How many lines of the entries below include the word "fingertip"? Answer with the number alone.

= Exercise materials =

################

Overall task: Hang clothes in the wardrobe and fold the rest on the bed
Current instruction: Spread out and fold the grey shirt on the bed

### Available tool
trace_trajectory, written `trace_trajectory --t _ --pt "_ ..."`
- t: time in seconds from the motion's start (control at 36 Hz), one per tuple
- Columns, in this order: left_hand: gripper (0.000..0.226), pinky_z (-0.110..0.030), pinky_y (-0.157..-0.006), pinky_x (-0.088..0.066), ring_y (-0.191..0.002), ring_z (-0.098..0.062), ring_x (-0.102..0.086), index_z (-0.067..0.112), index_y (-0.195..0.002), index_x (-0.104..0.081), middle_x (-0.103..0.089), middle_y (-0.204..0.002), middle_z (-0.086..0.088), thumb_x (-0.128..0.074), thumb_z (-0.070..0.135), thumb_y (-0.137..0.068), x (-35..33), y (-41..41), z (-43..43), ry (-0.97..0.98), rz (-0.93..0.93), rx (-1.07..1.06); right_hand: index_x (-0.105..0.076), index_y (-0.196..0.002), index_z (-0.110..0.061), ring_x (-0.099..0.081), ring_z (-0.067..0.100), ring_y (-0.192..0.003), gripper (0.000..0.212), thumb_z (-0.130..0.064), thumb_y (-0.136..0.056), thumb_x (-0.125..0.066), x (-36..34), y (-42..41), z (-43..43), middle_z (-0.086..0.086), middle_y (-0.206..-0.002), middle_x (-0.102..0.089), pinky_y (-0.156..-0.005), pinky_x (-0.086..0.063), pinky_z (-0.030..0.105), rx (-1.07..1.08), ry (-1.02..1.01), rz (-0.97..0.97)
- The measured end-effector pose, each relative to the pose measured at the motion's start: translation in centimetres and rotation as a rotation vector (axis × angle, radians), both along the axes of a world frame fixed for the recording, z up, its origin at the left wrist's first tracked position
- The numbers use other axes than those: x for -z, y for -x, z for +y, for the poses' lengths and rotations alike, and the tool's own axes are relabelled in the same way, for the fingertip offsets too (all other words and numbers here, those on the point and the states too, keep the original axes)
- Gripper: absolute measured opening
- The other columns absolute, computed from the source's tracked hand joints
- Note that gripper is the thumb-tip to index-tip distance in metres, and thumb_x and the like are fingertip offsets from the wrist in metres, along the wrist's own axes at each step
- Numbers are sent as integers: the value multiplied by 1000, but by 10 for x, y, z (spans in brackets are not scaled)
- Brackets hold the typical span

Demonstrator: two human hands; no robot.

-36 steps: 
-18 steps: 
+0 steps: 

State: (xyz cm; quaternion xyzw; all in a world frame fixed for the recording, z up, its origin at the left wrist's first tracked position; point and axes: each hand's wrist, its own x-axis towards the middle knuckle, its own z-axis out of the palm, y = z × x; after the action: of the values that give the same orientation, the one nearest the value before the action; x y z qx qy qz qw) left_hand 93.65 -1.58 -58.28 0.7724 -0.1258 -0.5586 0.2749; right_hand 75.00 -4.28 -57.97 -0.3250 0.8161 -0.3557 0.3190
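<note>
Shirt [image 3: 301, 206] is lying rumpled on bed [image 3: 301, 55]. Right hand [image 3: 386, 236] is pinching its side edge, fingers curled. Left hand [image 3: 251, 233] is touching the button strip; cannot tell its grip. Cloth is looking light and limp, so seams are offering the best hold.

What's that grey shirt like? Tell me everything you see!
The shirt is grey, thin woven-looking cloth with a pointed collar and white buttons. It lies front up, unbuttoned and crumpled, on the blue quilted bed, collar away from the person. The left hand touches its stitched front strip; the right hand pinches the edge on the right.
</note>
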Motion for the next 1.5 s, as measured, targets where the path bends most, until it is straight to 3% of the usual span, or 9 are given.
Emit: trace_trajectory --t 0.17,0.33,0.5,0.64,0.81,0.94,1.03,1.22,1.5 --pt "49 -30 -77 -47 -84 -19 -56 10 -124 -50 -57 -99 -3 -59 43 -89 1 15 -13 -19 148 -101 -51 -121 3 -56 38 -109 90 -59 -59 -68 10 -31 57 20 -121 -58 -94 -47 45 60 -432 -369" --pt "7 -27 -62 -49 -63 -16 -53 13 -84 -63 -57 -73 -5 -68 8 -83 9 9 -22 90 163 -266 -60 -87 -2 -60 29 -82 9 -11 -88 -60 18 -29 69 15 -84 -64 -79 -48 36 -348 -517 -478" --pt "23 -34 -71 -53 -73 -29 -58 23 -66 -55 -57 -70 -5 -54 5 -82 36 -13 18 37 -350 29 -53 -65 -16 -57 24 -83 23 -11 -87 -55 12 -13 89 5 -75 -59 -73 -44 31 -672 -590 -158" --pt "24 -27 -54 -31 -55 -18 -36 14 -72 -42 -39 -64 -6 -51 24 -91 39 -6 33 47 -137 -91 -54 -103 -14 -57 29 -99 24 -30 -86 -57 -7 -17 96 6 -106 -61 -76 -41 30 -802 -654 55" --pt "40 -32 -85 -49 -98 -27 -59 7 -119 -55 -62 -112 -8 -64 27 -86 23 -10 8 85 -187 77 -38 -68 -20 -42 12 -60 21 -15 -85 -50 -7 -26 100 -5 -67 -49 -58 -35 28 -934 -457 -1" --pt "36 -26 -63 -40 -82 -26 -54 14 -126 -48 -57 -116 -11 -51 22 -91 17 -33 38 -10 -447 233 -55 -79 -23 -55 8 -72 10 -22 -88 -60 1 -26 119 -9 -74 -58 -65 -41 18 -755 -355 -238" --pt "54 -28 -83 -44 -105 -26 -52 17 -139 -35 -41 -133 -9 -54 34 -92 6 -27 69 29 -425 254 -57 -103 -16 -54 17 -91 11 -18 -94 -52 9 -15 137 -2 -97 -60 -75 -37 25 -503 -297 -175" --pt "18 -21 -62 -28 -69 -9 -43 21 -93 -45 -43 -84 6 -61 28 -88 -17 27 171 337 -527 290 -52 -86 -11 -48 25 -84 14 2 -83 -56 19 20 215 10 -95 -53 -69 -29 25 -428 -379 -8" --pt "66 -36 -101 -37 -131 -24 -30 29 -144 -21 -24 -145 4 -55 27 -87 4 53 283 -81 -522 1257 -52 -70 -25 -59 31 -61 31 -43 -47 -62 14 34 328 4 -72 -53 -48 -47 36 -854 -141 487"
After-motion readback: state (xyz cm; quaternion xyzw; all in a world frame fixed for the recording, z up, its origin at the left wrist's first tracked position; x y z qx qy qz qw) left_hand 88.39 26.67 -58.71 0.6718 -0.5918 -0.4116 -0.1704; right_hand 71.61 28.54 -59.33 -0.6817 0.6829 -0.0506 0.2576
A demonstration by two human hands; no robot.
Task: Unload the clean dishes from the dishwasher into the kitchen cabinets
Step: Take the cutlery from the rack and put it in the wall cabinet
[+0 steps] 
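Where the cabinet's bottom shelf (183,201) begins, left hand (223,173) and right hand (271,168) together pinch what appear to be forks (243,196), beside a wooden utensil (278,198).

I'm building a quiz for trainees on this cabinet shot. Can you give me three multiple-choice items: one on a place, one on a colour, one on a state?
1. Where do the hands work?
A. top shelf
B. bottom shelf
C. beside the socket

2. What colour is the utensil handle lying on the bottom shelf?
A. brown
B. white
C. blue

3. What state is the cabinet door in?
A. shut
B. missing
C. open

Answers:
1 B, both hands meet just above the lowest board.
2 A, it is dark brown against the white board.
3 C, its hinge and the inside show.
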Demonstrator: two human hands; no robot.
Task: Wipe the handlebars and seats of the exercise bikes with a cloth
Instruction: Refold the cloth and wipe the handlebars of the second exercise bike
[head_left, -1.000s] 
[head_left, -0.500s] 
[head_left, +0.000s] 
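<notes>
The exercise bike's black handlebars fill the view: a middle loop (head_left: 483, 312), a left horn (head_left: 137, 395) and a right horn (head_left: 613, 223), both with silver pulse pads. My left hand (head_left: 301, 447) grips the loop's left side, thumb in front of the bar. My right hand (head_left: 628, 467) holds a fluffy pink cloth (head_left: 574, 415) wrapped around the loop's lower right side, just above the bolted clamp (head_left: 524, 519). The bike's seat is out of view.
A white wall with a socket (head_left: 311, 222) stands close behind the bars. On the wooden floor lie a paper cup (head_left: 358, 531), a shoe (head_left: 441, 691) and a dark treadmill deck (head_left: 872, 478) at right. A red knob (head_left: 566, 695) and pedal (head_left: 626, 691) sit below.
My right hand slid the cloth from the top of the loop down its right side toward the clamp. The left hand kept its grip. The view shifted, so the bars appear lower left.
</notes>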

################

= Written answer =
2